• _WORK ITEM_:
What is the number of lines below that contain the word "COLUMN"? Give only that number.

╭──

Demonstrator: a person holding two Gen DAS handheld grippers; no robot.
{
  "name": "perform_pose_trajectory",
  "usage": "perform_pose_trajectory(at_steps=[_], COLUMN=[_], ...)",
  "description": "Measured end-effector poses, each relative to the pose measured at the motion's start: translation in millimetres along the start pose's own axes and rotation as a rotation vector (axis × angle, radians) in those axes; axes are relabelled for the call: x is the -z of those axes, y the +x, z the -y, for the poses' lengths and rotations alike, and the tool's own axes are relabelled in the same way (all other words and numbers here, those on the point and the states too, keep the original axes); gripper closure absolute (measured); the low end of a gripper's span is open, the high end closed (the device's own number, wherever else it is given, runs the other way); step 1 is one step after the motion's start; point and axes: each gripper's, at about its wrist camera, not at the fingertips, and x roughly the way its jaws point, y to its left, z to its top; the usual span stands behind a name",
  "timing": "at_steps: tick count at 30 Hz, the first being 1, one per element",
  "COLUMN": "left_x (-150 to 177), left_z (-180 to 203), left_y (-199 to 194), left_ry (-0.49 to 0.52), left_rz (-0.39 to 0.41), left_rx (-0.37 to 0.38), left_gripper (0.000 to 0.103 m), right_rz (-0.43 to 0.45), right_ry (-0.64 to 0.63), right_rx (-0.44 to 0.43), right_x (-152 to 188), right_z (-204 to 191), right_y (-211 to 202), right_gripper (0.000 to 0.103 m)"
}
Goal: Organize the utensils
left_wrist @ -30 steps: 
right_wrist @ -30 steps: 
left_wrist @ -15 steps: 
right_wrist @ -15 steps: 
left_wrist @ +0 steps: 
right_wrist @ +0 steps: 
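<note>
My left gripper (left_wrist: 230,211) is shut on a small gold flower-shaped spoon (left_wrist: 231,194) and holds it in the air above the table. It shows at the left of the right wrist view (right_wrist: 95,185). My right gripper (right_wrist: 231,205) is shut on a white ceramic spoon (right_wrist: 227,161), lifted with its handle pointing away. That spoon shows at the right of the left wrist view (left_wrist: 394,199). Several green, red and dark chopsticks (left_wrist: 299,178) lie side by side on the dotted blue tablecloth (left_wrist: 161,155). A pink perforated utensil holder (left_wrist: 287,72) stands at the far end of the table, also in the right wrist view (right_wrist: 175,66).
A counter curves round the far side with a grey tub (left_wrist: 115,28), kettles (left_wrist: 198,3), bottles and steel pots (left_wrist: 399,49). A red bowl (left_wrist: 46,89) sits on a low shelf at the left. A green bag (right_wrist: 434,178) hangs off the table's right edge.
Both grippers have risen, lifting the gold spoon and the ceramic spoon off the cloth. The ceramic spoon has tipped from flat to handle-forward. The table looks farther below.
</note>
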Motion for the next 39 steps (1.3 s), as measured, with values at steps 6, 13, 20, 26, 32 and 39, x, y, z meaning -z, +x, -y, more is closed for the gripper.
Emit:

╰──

• _RESPONSE TO THIS TASK_:
2